Search The Line of Best Fit
Search The Line of Best Fit

TOY - The Lexington, London 01/08/14

05 August 2014, 14:00 | Written by Chris Todd

Since their emergence from the flames of Joe Lean & The Jing Jang Jong, East London based five piece TOY have rapidly moved from landfill indie to exciting fusions of kraut, pysch, C86 jangle and shoegaze. TOY now lead the way in nuevo kosmiche rockers, taking with them a plethora of other twisted psych-pop bands (see The Proper Ornaments, Telegram, Temples etc). Tonight’s gig comes after months of solid touring (including a major US and European tour and seemingly every music festival ever), and by the looks of it they are a little ‘tour-worn’, but they battle through both fatigue and some dodgy sound with customary professionalism.

Shrouded by trippy oil slide projections which spit out sickly purple, orange and white splodges of colour, they begin with eight minutes of freak-beats in the form of “Conductor”. Live, tThe metronomic rhythm, driving bass and spooky guitar sounds of this instrumental are even more dramatic than on record, its hypnotic swagger proving to be perfect as an intro.

They make some odd choices during the gig, such as dusting off b-side “Clock Chime” and missing out a fair few key tracks. It’s understandable that with the amount of touring they’ve done since Join The Dots’ release back in December they’d want to shake it up a bit, but there’s no “Left Myself Behind”, “Dead and Gone” or “Colours Running Out”, and even their poppiest track “Motoring” fails to get a look.

There’s also a bunch of the best tracks from JTD missing. The likes of “Endlessly”, “Too Far Gone to Know” and “Left to Wander” are bizarre omissions, especially since they find space for undistinguished tracks such as “Frozen Atmosphere”. Luckily TOY have enough to play with (yeah, I know…) and fill the set with some of their older tracks, some practically ancient at three years old. “My Heart Skips a Beat” is still woozy and romantic, and “Kopter” remains a whirlwind of shoegaze noise held together with Charlie Salvidge’s impressive human drum machine sounds (see Stephen Morris).

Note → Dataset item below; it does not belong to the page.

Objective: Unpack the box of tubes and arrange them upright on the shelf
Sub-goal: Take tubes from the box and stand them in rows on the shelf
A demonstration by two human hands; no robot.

These sit perfectly with more recent songs such as the spiky “It’s Been So Long” which almost prompts the entranced audience to actually show some element of movement.

It must be weird for TOY. They’ve never really had an expressive audience; they prove to be as nonchalant a crowd as Tom Dougall is a front man. When an audience member shouts “Where’s the atmosphere?”, little does he know that there’s 600 feet being tapped in unison to the music. This piece of unconstructive criticism seems to spark something in TOY and for the final third of the set they really lose their shit.

Instrumental “Drifting Deeper”, though somewhat throwaway on their debut, is dark and oppressive - like Joe Meek remixing the moment the shark arrives in Jaws. But it’s the closing coupling of “Fall Out Of Love” and “Join The Dots” where TOY finally let go. A less song based segment than the rest of the set, it gives them the opportunity to thrash out and perform tracks of length, and the longer the song, the more TOY are able to convey what they’re really about (especially on “Join The Dots”, where they’re joined with two additional guitarists and threaten to break the track down into a thrilling “Holocaust Section” style piece of noise pollution).

The Lexington is the venue where TOY performed their first gigs that caught the attention of a wider audience, but it’s abundantly clear that it’s a room that can no longer accommodate their sound. Alejandra Diez’s Korg synthesiser work, the very sound that makes the band quite so good is all but lost, and Dougall’s vocals, which are normally vague anyway, are buried underneath the guitary, bassy stew. TOY are one of the best live acts in the country, a band who excel in repetition and layer their sound with intricate detail. Smaller venues no longer do them justice.